* What to do: I would like you to transcribe all of the data exactly.

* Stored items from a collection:
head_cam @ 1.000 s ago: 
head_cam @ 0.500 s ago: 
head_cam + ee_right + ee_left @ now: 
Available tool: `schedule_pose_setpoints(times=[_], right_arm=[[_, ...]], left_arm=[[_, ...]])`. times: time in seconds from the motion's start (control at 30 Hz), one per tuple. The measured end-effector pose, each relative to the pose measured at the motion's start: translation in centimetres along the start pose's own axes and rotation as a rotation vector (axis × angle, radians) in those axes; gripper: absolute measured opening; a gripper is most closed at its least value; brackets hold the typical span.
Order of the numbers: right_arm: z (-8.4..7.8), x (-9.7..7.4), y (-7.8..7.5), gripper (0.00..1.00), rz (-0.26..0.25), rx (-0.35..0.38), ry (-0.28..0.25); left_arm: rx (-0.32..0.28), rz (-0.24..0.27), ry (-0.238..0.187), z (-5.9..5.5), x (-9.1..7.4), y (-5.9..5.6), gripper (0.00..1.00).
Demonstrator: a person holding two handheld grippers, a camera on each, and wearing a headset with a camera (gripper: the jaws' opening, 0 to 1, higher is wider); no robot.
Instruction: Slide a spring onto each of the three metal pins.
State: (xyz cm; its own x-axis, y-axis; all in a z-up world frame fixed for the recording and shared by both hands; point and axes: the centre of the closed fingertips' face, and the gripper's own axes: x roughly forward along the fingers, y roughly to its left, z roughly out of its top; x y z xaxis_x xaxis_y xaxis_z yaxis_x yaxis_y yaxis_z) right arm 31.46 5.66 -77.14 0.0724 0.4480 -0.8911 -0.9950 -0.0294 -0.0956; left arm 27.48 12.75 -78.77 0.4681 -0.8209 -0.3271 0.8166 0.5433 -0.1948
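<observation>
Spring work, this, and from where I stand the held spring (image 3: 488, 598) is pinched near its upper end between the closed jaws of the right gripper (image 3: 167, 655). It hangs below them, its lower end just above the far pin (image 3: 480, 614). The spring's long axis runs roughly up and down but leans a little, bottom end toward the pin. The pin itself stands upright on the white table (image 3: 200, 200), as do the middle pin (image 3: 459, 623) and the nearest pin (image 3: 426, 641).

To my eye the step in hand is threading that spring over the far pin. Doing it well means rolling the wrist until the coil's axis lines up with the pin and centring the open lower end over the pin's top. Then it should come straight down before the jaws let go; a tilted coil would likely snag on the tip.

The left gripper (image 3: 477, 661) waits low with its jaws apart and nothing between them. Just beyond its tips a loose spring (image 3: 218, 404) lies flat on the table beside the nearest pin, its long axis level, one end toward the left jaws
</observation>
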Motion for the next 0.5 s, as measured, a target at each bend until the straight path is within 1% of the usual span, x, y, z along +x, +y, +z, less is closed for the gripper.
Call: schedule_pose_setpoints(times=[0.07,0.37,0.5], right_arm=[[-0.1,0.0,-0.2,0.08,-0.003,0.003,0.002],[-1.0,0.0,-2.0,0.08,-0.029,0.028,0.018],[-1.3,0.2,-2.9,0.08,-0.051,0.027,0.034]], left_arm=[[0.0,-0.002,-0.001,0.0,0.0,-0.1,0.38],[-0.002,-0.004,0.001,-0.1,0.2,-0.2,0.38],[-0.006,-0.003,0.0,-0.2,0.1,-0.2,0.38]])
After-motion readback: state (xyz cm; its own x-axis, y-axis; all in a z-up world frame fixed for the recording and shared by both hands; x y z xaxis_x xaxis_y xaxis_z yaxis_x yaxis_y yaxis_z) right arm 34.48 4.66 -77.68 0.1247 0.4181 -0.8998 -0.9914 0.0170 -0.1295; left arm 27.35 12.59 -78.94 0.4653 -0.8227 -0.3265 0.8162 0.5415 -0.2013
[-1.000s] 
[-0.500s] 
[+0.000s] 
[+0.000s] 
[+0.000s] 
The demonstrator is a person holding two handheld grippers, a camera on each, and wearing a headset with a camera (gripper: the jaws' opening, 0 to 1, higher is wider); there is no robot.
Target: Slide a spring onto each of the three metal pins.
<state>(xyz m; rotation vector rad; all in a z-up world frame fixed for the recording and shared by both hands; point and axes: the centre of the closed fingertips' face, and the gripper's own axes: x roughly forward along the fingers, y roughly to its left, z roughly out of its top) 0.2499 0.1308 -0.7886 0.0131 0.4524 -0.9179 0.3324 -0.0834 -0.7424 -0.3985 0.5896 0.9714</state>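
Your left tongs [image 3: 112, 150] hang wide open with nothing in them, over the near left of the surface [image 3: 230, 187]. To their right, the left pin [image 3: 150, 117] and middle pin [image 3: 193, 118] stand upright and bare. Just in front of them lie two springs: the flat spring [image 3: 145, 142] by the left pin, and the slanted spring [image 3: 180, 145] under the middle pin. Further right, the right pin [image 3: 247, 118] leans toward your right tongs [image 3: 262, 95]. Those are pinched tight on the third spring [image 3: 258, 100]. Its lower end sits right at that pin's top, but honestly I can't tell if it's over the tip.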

* Exercise result:
head_cam @ 1.000 s ago: 
head_cam @ 0.500 s ago: 
head_cam + ee_right + ee_left @ now: 
Available tool: `schedule_pose_setpoints(times=[_], right_arm=[[_, ...]], left_arm=[[_, ...]])`. times: time in seconds from the motion's start (control at 30 Hz), one per tuple. The measured end-effector pose, each relative to the pose measured at the motion's start: translation in centimetres along the start pose's own axes and rotation as a rotation vector (axis × angle, radians) in those axes; gripper: absolute measured opening; a gripper is most closed at its least value; brackets hold the typical span.
Order of the numbers: right_arm: z (-8.4..7.8), x (-9.7..7.4), y (-7.8..7.5), gripper (0.00..1.00), rz (-0.26..0.25), rx (-0.35..0.38), ry (-0.28..0.25); left_arm: rx (-0.32..0.28), rz (-0.24..0.27), ry (-0.238..0.187), z (-5.9..5.5), x (-9.1..7.4), y (-5.9..5.6), gripper (0.00..1.00).
Demonstrator: a person holding two handheld grippers, a camera on each, and wearing a headset with a camera (gripper: the jaws' opening, 0 to 1, higher is wider); no robot.
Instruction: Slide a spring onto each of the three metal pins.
State: (xyz cm; its own x-axis, y-axis; all in a z-up world frame fixed for the recording and shared by both hands; point and axes: the centre of the closed fingertips' face, and the gripper's own axes: x roughly forward along the fingers, y roughly to its left, z roughly out of its top; x y z xaxis_x xaxis_y xaxis_z yaxis_x yaxis_y yaxis_z) right arm 31.46 5.66 -77.14 0.0724 0.4480 -0.8911 -0.9950 -0.0294 -0.0956; left arm 27.48 12.75 -78.77 0.4681 -0.8209 -0.3271 0.8166 0.5433 -0.1948
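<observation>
Spring work, this, and from where I stand the held spring (image 3: 488, 598) is pinched near its upper end between the closed jaws of the right gripper (image 3: 167, 655). It hangs below them, its lower end just above the far pin (image 3: 480, 614). The spring's long axis runs roughly up and down but leans a little, bottom end toward the pin. The pin itself stands upright on the white table (image 3: 200, 200), as do the middle pin (image 3: 459, 623) and the nearest pin (image 3: 426, 641).

To my eye the step in hand is threading that spring over the far pin. Doing it well means rolling the wrist until the coil's axis lines up with the pin and centring the open lower end over the pin's top. Then it should come straight down before the jaws let go; a tilted coil would likely snag on the tip.

The left gripper (image 3: 477, 661) waits low with its jaws apart and nothing between them. Just beyond its tips a loose spring (image 3: 218, 404) lies flat on the table beside the nearest pin, its long axis level, one end toward the left jaws
</observation>
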Motion for the next 0.5 s, as measured, a target at each bend until the straight path is within 1% of the usual span, x, y, z along +x, +y, +z, less is closed for the gripper.
Call: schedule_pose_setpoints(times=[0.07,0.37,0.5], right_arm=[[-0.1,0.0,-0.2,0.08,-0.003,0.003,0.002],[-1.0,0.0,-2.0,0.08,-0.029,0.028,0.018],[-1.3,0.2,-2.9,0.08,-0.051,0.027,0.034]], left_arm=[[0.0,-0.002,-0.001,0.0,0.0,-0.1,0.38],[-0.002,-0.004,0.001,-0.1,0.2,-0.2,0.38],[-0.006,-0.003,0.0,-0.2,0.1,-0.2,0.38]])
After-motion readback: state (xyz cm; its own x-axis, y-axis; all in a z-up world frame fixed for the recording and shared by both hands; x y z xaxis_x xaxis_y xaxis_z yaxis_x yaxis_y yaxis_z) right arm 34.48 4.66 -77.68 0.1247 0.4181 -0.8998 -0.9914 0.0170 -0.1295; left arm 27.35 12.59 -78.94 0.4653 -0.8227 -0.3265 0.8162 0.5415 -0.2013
[-1.000s] 
[-0.500s] 
[+0.000s] 
[+0.000s] 
[+0.000s] 
The demonstrator is a person holding two handheld grippers, a camera on each, and wearing a headset with a camera (gripper: the jaws' opening, 0 to 1, higher is wider); there is no robot.
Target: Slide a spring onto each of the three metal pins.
<state>(xyz m; rotation vector rad; all in a z-up world frame fixed for the recording and shared by both hands; point and axes: the centre of the closed fingertips' face, and the gripper's own axes: x roughly forward along the fingers, y roughly to its left, z roughly out of its top) 0.2499 0.1308 -0.7886 0.0131 0.4524 -0.9179 0.3324 -0.0834 -0.7424 -0.3985 0.5896 0.9714</state>
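Your left tongs [image 3: 112, 150] hang wide open with nothing in them, over the near left of the surface [image 3: 230, 187]. To their right, the left pin [image 3: 150, 117] and middle pin [image 3: 193, 118] stand upright and bare. Just in front of them lie two springs: the flat spring [image 3: 145, 142] by the left pin, and the slanted spring [image 3: 180, 145] under the middle pin. Further right, the right pin [image 3: 247, 118] leans toward your right tongs [image 3: 262, 95]. Those are pinched tight on the third spring [image 3: 258, 100]. Its lower end sits right at that pin's top, but honestly I can't tell if it's over the tip.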

That's the full output for the exercise.